# Which lens is better suited for street photography, prime or wide angle zoom?



## Synomis192 (Mar 21, 2012)

I can't decide which lens to purchase

The Rokinon 35mm f/1.4 or Tamron 17-50mm f/2.8

- I like the Rokinon 35mm because it's a manual lens, and my dad had an old rangefinder that had a full manual lens. I've grown attached to it manual focusing on my T1i because 1). I do a lot of videos 2). In low light, i trust my eyes better than the camera. I've played with the Sigma 30mm f/1.4 but I found a lot of CA and CF when shot wide open. I have heard that the IQ this lens gives matches a really high quality lens.

- The Tamron interested me because of it's similarities to the Canon 17-55 f/2.8, but it's price range is well in my range. (BTW I'm talking about the non-VC version of the lens). A lot of people say that it's the better lens due to it's high image quality against the Sigma 17-50 f/2.8.

I'm in a film group and currently we are scouting locations for upcoming shorts. I find that we often find ourselves on the street more than indoors. 

I'm looking for a lens that will get me good IQ, wide aperture, and something that won't make me have to sell my kidney


Now my question is, which lens do you guys use for street photography? and what do you recommend for someone on a low budget?


----------



## scottsdaleriots (Mar 22, 2012)

i love street photography i dunno why/what exactly about it appeals to me but it just does. i'd say buiy both? depends what you want to shoot. if you wanna shoot street in general or focus on the people more. maybe go with the tamron since you can cover wide and zoom in if you see something you like in the distance


----------



## peederj (Mar 22, 2012)

There's a different theory of street photography with SLR's, and that is to shoot at standoff distances with a telephoto. The rangefinders that Winogrand used were fairly silent and didn't need focusing much so they were stealth. A prime's wide aperture will serve at cross purposes in that case...you can still use one to be sure, but a zoom is just fine for the smaller apertures required to shoot hyperfocally. But shooting with a tele can get you in unawares, even though it looks even more peeping tom if you're caught.


----------



## scottsdaleriots (Mar 22, 2012)

you also never said what your budget is, what's the max $$ you'd spend on a new lens? you just said you dont want to sell a kidney which im sure we can help you find a good lens to suit your lens without offering up a body part to be sold on the black market


----------



## peederj (Mar 22, 2012)

And most successful street photography isn't done with an SLR. Tbh I would recommend the iPhone 4S. With enough practice people will think you are texting instead of taking pictures.


----------



## Joellll (Mar 24, 2012)

peederj said:


> And most successful street photography isn't done with an SLR. Tbh I would recommend the iPhone 4S. With enough practice people will think you are texting instead of taking pictures.


I can't even tell if you're being sarcastic or not, but either way you have a pretty valid point there. 

However, if I were to give an advice, I... honestly have no idea.
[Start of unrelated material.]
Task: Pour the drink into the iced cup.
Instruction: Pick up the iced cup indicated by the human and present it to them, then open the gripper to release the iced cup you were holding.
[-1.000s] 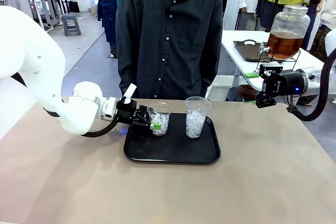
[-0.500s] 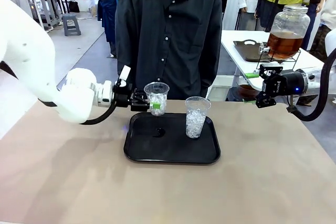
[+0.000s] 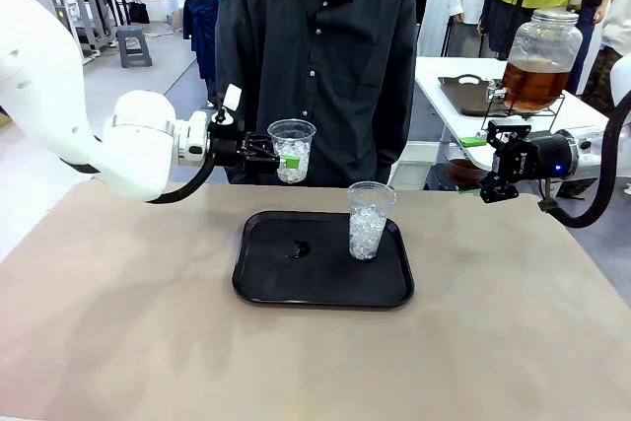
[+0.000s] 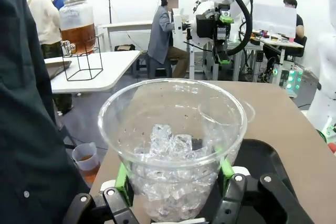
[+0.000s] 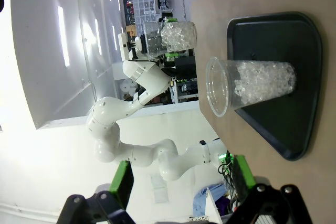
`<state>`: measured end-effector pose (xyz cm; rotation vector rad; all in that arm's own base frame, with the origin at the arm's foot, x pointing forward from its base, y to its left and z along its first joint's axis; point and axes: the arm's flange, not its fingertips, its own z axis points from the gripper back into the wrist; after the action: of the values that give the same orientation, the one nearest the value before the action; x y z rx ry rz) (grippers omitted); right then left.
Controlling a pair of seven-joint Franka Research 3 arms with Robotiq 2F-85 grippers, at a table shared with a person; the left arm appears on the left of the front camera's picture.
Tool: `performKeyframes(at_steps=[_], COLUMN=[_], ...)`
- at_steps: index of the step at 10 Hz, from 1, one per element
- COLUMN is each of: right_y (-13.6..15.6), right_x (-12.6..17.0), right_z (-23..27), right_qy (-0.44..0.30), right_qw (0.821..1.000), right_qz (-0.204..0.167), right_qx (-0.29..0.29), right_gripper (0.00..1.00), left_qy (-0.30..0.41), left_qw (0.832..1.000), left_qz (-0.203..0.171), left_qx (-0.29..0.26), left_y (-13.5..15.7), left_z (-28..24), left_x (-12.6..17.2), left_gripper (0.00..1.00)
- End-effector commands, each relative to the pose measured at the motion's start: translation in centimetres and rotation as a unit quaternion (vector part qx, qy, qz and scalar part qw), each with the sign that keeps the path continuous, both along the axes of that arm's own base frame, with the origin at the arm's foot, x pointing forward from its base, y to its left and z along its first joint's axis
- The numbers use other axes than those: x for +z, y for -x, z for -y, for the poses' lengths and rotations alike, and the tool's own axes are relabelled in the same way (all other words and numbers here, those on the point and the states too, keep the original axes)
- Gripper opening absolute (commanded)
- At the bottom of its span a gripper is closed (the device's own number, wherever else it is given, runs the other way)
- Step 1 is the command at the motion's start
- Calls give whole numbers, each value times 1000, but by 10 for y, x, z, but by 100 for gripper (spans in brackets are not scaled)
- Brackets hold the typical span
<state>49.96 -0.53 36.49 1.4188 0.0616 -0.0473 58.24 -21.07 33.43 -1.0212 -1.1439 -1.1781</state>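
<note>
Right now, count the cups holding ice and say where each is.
2. The first cup is held in the air by the left tool, near the table's far edge. The second cup stands upright on the black tray, toward its right end. None looks hidden.

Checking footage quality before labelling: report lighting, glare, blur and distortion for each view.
Front view: evenly lit and sharp, a soft arm shadow on the table. Left wrist view: the held iced cup is sharp but bulged by the wide lens, the background pale and bright. Right wrist view: rolled sideways, the wall blown out by glare, the tray clear.
</note>
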Motion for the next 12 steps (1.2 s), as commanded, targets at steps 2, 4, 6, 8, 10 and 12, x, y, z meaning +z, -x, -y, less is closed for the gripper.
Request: performKeyframes(at_steps=[2, 4, 6, 8, 10, 12], right_y=[0, 0, 0, 0, 0, 0], right_x=[1, 1, 1, 1, 1, 1], right_z=[0, 0, 0, 0, 0, 0], right_qy=[1, 1, 1, 1, 1, 1], right_qw=[1000, 1000, 1000, 1000, 1000, 1000], right_qz=[1, 1, 1, 1, 1, 1], right_qx=[-1, -1, -1, -1, -1, -1], right_gripper=[100, 100, 100, 100, 100, 100], left_qy=[1, 1, 1, 1, 1, 1], left_qw=[1000, 1000, 1000, 1000, 1000, 1000], left_qz=[-4, -4, -4, -4, -4, -4], left_qx=[2, 2, 2, 2, 2, 2], left_y=[0, 0, 0, 0, 0, 0], left_z=[-1, -1, -1, -1, -1, -1], left_x=[-4, -4, -4, -4, -4, -4], left_gripper=[75, 75, 75, 75, 75, 75])
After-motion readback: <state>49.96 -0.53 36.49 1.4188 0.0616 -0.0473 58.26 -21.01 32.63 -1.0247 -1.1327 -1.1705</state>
I use MF lenses too. While they are pretty compact and fun to use, I like doing snapshots with my Tokina 11-16. The thing I like about it is I am used to composing without even looking at the viewfinder. I put the camera at my waist and let the shutter button do the magic.

So if you're aiming for more blur to emphasize on the subject, the Rokinon will serve you better, especially if you one day will step into the world of FF. Otherwise, the Tamron should give you more confidence on "blind shooting".


----------



## unruled (Mar 24, 2012)

i have the non vc tamron, its a great lens and built very well. I use it for all my street stuff on my 40d.


----------



## Wideopen (Apr 9, 2012)

The prime will challenge your comfort zone as well as creativity and give the viewers a sense of being there. The wide angle zoom will allow more flexibility in focal range. Id shoot with a zoom lens first to see what focal length you're comfortable with then move to a prime from there.


----------



## Tcapp (Apr 9, 2012)

I'm a huge fan of primes. You cannot beat the quality a prime lens gives you. Not just great sharpness and color and bokeh, but there is an certain quality about them that makes them pop, even at equivalent apertures with a zoom. Plus, they generally have MUCH less distortion than their zoom counterparts (not always, but usually). 
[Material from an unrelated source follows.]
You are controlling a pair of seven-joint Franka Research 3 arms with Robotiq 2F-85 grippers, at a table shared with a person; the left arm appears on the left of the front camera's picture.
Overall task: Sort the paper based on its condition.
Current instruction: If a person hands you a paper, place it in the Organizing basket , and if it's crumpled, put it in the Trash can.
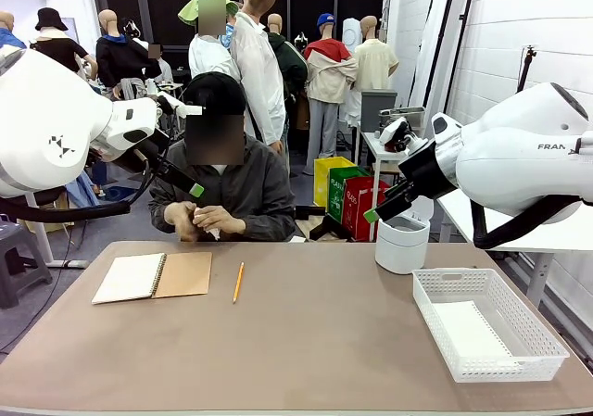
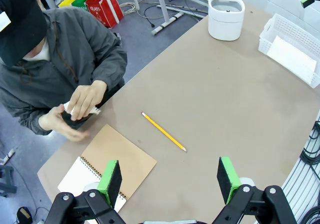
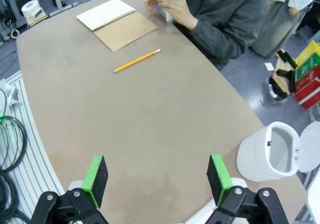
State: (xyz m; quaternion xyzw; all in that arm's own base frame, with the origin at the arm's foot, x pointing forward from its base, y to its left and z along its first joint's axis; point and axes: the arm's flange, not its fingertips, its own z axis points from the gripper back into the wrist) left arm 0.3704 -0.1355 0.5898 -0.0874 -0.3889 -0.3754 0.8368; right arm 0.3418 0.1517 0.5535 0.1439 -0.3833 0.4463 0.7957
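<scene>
The left gripper [image 2: 170, 178] hung with jaws spread wide and empty above the open notebook [image 1: 153, 276] and pencil [image 1: 238, 282]; across the table, well apart from both grippers, a person's hands [image 1: 208, 220] crumpled a piece of paper [image 2: 74, 109]; another sheet of paper [image 1: 471, 328] lay flat in the white basket [image 1: 488, 365] at right, below the right gripper [image 3: 157, 180], likewise wide open and empty, near the white bin [image 1: 402, 242].
</scene>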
I know you like the MF lenses, but if you get a fast prime, I do recommend sticking to AF on a crop body. If you shoot wide open, the DOF will be so thin that you wont be able to see it in the viewfinder well because crop viewfinders are tiny, and you are going to miss focus a lot. 

Just my two cents! I would personally go for the 50 1.4 and call it a day. But that might be too long for you on a crop body.


----------